▶ EXERCISE DETAILS
Exactly as written, copy the lines that run from the start of the data below to the line containing "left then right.", both ends included.

-------

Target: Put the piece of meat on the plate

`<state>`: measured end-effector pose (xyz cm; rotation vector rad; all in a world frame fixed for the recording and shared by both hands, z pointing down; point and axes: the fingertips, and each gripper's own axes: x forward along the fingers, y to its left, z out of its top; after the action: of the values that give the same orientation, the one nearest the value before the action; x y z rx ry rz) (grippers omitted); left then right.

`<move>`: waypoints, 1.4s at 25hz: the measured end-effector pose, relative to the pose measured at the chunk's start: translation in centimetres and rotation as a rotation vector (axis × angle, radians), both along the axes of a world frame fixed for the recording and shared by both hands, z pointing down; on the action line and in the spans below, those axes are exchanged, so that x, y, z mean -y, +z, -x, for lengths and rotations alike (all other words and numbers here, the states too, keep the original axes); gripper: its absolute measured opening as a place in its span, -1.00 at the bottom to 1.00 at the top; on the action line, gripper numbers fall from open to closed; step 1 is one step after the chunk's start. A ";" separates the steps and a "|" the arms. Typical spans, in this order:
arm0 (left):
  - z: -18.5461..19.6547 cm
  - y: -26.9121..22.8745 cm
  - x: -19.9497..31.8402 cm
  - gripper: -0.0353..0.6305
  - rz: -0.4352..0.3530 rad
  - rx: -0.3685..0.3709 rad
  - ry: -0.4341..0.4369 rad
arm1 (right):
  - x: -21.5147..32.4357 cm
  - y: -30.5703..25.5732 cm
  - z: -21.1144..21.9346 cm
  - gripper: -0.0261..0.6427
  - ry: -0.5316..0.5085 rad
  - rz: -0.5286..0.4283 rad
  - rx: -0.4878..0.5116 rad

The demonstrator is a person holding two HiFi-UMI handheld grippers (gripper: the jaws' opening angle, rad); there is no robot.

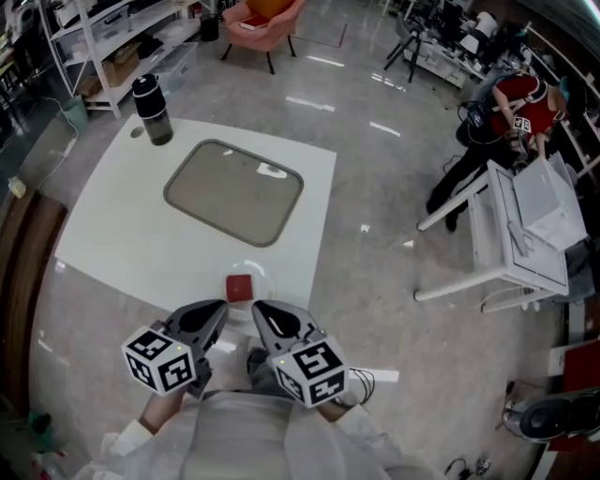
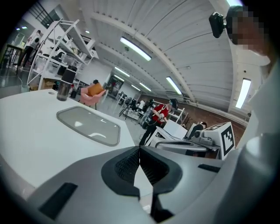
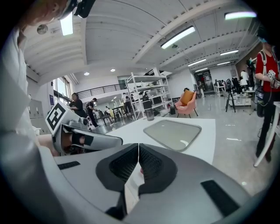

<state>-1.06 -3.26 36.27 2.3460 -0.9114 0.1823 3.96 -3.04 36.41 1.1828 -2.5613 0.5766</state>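
Meat [image 1: 240,288], a red squarish piece, lies on the plate [image 1: 266,275], a clear round one at the near edge of the white table [image 1: 112,225]. From the head view we see it sitting roughly mid-plate, w/ nothing touching it.

Just on our side of the plate are both grippers, tips pointing toward it and toward each other. The left gripper [image 1: 221,307] sits near the plate's left-near rim and the right gripper [image 1: 256,307] near its right-near rim. We can't tell whether either tip touches the rim. In the left gripper view the two jaws are pressed together w/ nothing between them. The right gripper view shows the same: jaws closed tip to tip, nothing held. Their marker cubes sit close to our body, left cube [image 1: 164,360] and right cube [image 1: 313,371].

Further out on the table, beyond the plate, there's a grey tray [image 1: 234,190] w/ rounded corners, lying flat and well apart from the plate. At the far-left corner a dark bottle [image 1: 153,110] stands upright.

Off the table: a pink chair [image 1: 262,23] at the far side, white shelving [image 1: 103,37] far left, and at the right a person in a red top [image 1: 523,103] bending beside a white bench [image 1: 525,239].
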 end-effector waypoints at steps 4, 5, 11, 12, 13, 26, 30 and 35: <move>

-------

▶ SOLVED EXERCISE
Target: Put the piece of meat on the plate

`<state>`: measured end-effector pose (xyz cm; rotation vector rad; all in a world frame fixed for the recording and shared by both hands, z pointing down; point and axes: the fingertips, and each gripper's own axes: x forward along the fingers, y to its left, z out of its top; after the action: of the values that give the same orientation, the one nearest the value before the action; x y z rx ry rz) (grippers omitted); left then right.

This exercise requires no further response.